Begleitet von Holley auf dem E-Piano zeigte vor allem die charismatische Julia von Miller ihr sängerisches Können, ihre Wandelbarkeit und Bühnenpräsenz. Den wunderbar frechen, koketten Ton von Claire Waldoff („Raus mit den Männern aus dem Reichstag“) aus den Zwanzigern traf sie ebenso gut wie das träumerische „Nur ein Viertstündchen Liebe“. Dazu Hollays wirklich gute Klavierbegleitung: Da stimmte nicht nur jeder Einsatz, er wusste pointiert und prägnant zu spielen, ohne sich in den Vordergrund zu drängen.

Ja, der Schlager: „Kein Genre verspricht Glück auf einfachere Weise, keines ist näher am Puls der Zeit“, erklärte Regnier. Und deshalb war es kein simpler, himmelblauer Nostalgiereigen oder seichte Unterhaltung, welche die drei Protagonisten präsentierten. Nicht zuletzt die treffsicheren und geistreichen Texte von Regnier sorgten für eine sinnfällige Verbindung der Lieder und hintergründige Einbindung in den historischen Kontext. Das Publikum erfuhr, dass Bruno Balz, der Texter von Zarah Leanders Klassikern „Ich weiß, es wird einmal ein Wunder geschehen“ und „Davon geht die Welt nicht unter“ als Homosexueller im NS-Staat stets gefährdet war und nach seiner Rückkehr aus der Haft diese Durchhalte-Parolen schrieb.
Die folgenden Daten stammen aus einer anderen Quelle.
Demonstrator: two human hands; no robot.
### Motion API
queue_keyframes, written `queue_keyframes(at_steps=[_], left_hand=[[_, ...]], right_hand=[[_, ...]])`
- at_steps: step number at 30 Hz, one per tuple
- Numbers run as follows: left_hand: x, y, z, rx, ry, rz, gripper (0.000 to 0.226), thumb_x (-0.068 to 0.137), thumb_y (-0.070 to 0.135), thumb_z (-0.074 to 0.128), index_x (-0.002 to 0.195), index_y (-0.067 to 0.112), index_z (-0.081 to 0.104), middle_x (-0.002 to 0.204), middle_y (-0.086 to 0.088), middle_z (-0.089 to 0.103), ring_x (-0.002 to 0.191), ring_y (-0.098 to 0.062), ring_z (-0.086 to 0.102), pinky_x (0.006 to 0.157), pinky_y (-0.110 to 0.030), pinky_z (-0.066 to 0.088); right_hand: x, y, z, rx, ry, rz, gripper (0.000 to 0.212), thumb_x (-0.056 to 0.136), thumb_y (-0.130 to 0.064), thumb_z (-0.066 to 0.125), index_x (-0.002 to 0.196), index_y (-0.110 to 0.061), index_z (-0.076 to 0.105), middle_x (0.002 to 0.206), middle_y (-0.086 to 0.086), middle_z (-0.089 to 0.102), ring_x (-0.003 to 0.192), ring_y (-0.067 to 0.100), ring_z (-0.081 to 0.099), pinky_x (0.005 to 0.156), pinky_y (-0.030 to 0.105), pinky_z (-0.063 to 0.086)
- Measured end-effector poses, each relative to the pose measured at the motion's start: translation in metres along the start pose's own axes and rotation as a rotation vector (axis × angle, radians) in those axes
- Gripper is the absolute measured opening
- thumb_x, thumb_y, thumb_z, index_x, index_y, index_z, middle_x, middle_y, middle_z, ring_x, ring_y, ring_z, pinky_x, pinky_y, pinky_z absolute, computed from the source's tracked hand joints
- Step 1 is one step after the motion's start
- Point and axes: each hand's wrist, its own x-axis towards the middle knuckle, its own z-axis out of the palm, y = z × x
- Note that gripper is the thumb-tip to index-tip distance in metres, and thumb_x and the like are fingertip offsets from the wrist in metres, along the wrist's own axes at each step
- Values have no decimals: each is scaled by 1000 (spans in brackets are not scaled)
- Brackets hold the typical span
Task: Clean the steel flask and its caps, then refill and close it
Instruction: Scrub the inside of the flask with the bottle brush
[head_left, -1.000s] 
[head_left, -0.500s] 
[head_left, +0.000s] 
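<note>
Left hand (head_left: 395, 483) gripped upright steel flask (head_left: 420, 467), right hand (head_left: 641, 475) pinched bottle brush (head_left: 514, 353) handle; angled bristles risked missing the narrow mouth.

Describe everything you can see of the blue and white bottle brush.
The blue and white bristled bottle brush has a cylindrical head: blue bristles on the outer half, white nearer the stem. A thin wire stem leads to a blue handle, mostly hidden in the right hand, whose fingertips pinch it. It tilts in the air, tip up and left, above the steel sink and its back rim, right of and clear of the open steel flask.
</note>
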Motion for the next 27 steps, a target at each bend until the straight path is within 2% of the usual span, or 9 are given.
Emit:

Ein Titel wie „Die Nacht ist nicht allein zum Schlafen da“, das Gustaf Gründgens 1938 in dem Film „Tanz auf dem Vulkan“ sang, trägt dagegen subtile Botschaften („Rebellion“), aber auch zeitlos schöne Wahrheiten: „Die Nacht, die man in einem Rausch verbracht, bedeutet Seligkeit und Glück.“ Überhaupt fanden sich Zeilen voll Esprit und Witz, wie „Wenn ich mir was wünschen dürfte, möchte ich etwas glücklich sein. Denn wenn ich gar zu glücklich wär’, hätt’ ich Heimweh nach dem Traurigsein“ von Friedrich Hollaender. Traurig war das Publikum indes nicht, höchstens damit, dass nach knapp eineinviertel Stunden schon wieder Schluss war. Kultur und Geschichte so unprätentiös und nonchalant serviert und trotzdem anregend, das wünschte man sich öfter.